Depuis
cette nuit, la France n’est plus la même ; depuis cette nuit,
le monde n’est plus le même ; depuis cette nuit, notre vie
n’est plus la même.
Depuis
cette nuit : cette nuit tachée de sueurs et de sangs, cette
nuit saturée de peur, de cris, de hurlements, cette nuit portant le
visage de la barbarie, et depuis, tout n’est plus le même. Rien ne
demeure le même.
Et
cette nuit que nulle aube ne peut effacer, que nulle lumière ne peut
dissiper, que nulle force ne peut ébranler, elle se prolonge, elle
se prolonge dans notre peur, elle voile notre vue, elle enveloppe
notre cœur.
Et
nous le savions. Nous le savions depuis si longtemps. Nous le savions
depuis le matin du 7 janvier dernier. Une année s’ouvrant dans le
sang, elle s’achèvera sous la pesanteur de la mort.
Nous
ne parlons plus de sécurité. Il n’y a plus de sécurité. Nous
sommes en guerre. La France est en guerre. Puisque quelqu’un nous a
déclaré la guerre.
Monsieur
le président de la république nous dit que : nous savions d’où
venaient ces attaques, nous savions qui étaient ces terroristes.

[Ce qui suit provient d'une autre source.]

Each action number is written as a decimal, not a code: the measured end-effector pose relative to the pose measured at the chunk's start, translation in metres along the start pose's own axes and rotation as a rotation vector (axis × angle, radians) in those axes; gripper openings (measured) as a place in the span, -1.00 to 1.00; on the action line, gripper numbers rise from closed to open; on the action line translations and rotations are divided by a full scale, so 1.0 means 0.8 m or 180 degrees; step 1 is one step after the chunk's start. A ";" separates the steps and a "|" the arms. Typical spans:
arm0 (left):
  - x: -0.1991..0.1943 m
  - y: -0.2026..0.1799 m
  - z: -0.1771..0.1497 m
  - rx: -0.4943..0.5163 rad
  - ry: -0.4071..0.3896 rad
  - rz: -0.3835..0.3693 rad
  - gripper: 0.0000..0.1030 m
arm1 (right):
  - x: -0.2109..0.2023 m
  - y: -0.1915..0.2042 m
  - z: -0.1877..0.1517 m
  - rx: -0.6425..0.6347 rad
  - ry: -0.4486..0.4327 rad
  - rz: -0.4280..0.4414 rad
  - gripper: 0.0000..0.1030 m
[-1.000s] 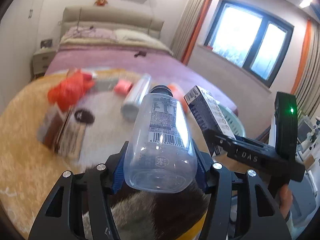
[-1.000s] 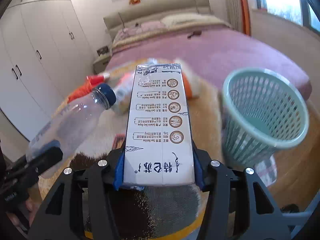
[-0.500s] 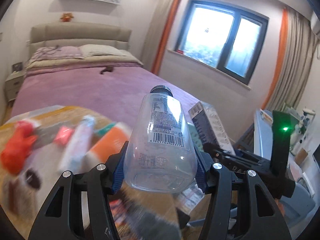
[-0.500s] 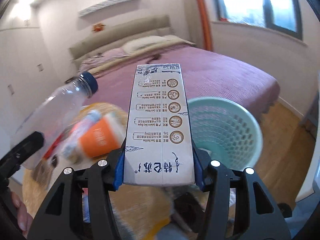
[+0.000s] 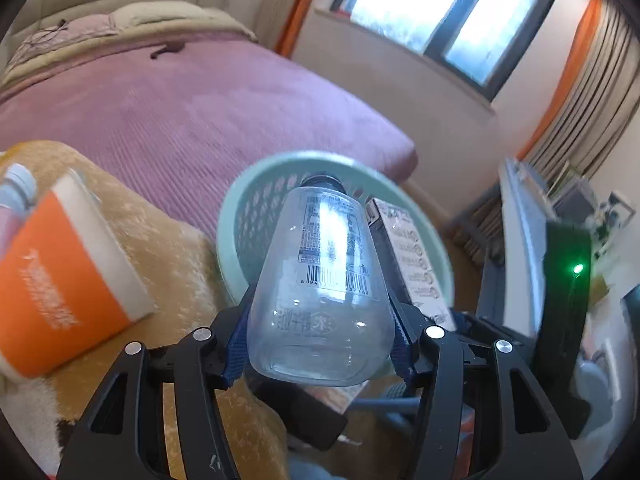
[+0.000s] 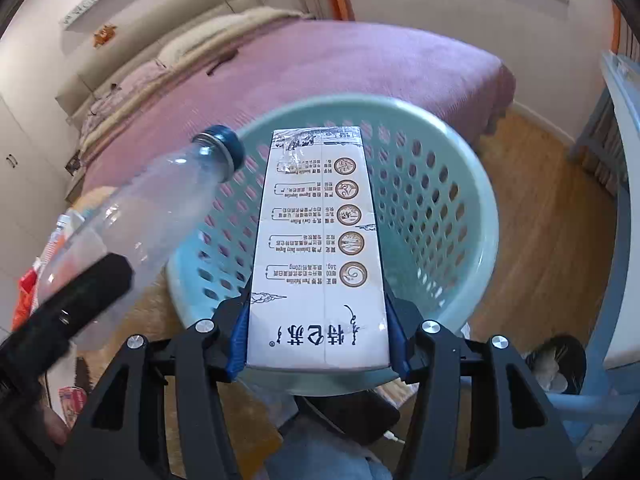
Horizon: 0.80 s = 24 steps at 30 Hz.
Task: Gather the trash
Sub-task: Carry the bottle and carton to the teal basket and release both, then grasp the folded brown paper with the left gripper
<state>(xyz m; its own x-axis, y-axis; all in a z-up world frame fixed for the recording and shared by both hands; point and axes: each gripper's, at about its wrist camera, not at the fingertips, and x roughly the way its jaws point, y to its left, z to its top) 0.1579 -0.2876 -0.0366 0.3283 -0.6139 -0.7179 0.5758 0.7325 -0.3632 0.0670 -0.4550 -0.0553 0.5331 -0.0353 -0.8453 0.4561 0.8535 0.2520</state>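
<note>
At the far left an orange-and-white carton (image 5: 60, 280) lies on the yellow furry rug (image 5: 176, 240), trash not yet collected. Next comes the left hand-held gripper (image 5: 318, 344), clamped around the base of a clear empty bottle (image 5: 320, 280); it grips the wide end so the capped neck points forward, and the cap already reaches over the near rim of the pale green basket (image 5: 248, 184). In the right wrist view the same bottle slants in from the left, cap above the basket's edge. To its right, the right hand-held gripper (image 6: 318, 344) squeezes the bottom of a white milk carton (image 6: 320, 248), whose far end hangs over the basket (image 6: 472, 200) mouth. Both pieces seem aimed to fall straight in once released. Behind the basket stands the purple bed (image 6: 360, 60); wooden floor (image 6: 560, 220) lies to the right.
</note>
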 end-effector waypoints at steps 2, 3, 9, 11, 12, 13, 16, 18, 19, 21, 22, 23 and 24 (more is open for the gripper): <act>0.011 -0.001 0.000 0.0010 0.0044 0.0055 0.04 | 0.003 0.000 0.001 0.0006 0.0018 -0.0024 0.00; 0.014 0.002 -0.001 -0.0005 0.0062 0.0040 0.04 | 0.006 -0.002 0.002 0.0014 0.0030 -0.0026 0.01; 0.017 0.001 -0.007 -0.0012 0.0087 -0.0017 0.05 | 0.013 -0.027 0.002 0.0143 0.0078 -0.0012 0.07; 0.006 -0.004 -0.008 -0.0001 0.0000 -0.0057 0.26 | 0.009 -0.037 0.002 0.0239 0.0038 -0.0003 0.24; -0.001 -0.002 -0.008 -0.0022 -0.0057 -0.0090 0.34 | 0.008 -0.042 0.004 0.0274 0.0013 0.0016 0.26; -0.011 -0.002 -0.009 -0.0051 -0.0149 -0.0123 0.40 | 0.005 -0.043 0.004 0.0305 -0.0005 0.0031 0.26; -0.035 -0.004 -0.008 -0.0067 -0.0304 -0.0226 0.44 | -0.008 -0.042 0.002 0.0347 -0.0094 0.0075 0.26; -0.051 -0.005 -0.010 -0.0061 -0.0383 -0.0226 0.44 | -0.019 -0.036 0.001 0.0301 -0.0164 0.0086 0.26; -0.061 -0.006 -0.012 -0.0061 -0.0428 -0.0246 0.44 | -0.024 -0.032 0.001 0.0278 -0.0190 0.0089 0.26; -0.078 -0.009 -0.016 -0.0060 -0.0501 -0.0251 0.44 | -0.036 -0.020 0.000 0.0206 -0.0255 0.0116 0.26; -0.088 -0.010 -0.020 -0.0050 -0.0548 -0.0240 0.44 | -0.042 -0.014 -0.001 0.0176 -0.0281 0.0136 0.26; -0.097 -0.014 -0.020 -0.0034 -0.0591 -0.0224 0.44 | -0.050 -0.006 -0.001 0.0134 -0.0314 0.0169 0.26; -0.107 -0.012 -0.024 -0.0017 -0.0635 -0.0204 0.44 | -0.058 0.001 -0.002 0.0092 -0.0350 0.0206 0.26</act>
<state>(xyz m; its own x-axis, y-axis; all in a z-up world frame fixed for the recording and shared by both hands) 0.1100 -0.2363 0.0173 0.4333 -0.7050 -0.5615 0.5964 0.6914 -0.4078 0.0418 -0.4519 -0.0169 0.6362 -0.0386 -0.7705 0.4377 0.8405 0.3193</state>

Mais qui sont ils ? Que savons-nous ? Savons-nous leur
visage ? Oui, puisque leur visage est le même que le nôtre.
Savons-nous où se trouvent leurs maisons ? Oui, puisque leurs
maisons sont à côté des nôtres. Ils sont là, ils sont parmi
nous, ils sont nos voisins d'un même quartier, nous les voyons le
matin en allant au travail, nous les croisons dans le train, dans le
métro, dans les supermarchés.
Et
nous savons même le nom qu’ils portent : ils s’appellent
« homme ».
Ceux
sont des hommes. Et comme elle est terrifiante cette réalité :
« L'homme est un loup pour l'homme – Homo
homini lupus »,
selon la fameuse formule de Plaute.
Mais
comment se fait-il ? Que se passe-t-il ? Il m’est revenue
cette horrible sentence de Louis Veuillot : « Lorsque
l’insolence de l’homme a obstinément rejeté Dieu, alors Dieu
dit : Eh bien, que ta volonté soit faite ! Et le dernier fléau est
lâché. Ce n’est pas la famine, ce n’est pas la peste, ce n’est
pas la mort, c’est l’homme. Quand l’homme est livré à
l’homme, alors on peut dire qu’il connaît la colère de Dieu. »
Mais,
est-ce vraiment l'absence de Dieu qui a fait disparaître l'humanité
de ces hommes ? Ces hommes-là, n'est-ce pas au nom de dieu
qu'ils tuent et qu'ils se tuent ? N'est-ce pas en criant le nom
de leur dieu qu'ils ont tiré sur les hommes et ont fait exploser leurs
propres chairs ?
Mais,
existe vraiment un dieu qui se réjouit du spectacle d'un tel
carnage ? Existe vraiment un dieu qui prend plaisir en
s'abreuvant au sang de ses créature ? Existe vraiment un dieu
qui veut la mort de l'homme au lieu de lui donner la vie ?
Existe vraiment ce dieu ?
Nous,
nous connaissons cependant notre Dieu, qui est doux et humble de
cœur, il se laisse conduire par ses bourreaux comme une brebis qui
se laisse conduire pour aller jusqu'à l’abattoir, et il a été
outragé, bafoué, martyrisé. Et bien plus, chaque fois lorsque l'on
outrage un homme, c'est toujours lui que l'on outrage ; lorsque
l'on bafoue un homme, c'est toujours lui que l'on bafoue ; et
lorsque l'on martyrise un homme, c'est encore lui que l'on martyrise.
À
cette nuit, à cette nuit meurtrière, à chaque balle tirée, les
épines de son couronne s'enfoncent dans son front, et il saigne, et
il pleure, il pleure avec nous, il pleure sur nous.
Mais,
espérons, espérons, et disons peut-être avec notre ami Charles Péguy :
« Les
armes de Jésus c'est la peine de l'homme, c'est le chemin qui mène
et qui ramène à Rome, c'est la main qui le frappe et poing qui
l'assomme. »
Seigneur,
que ta grâce vienne, que ce monde passe. Amen.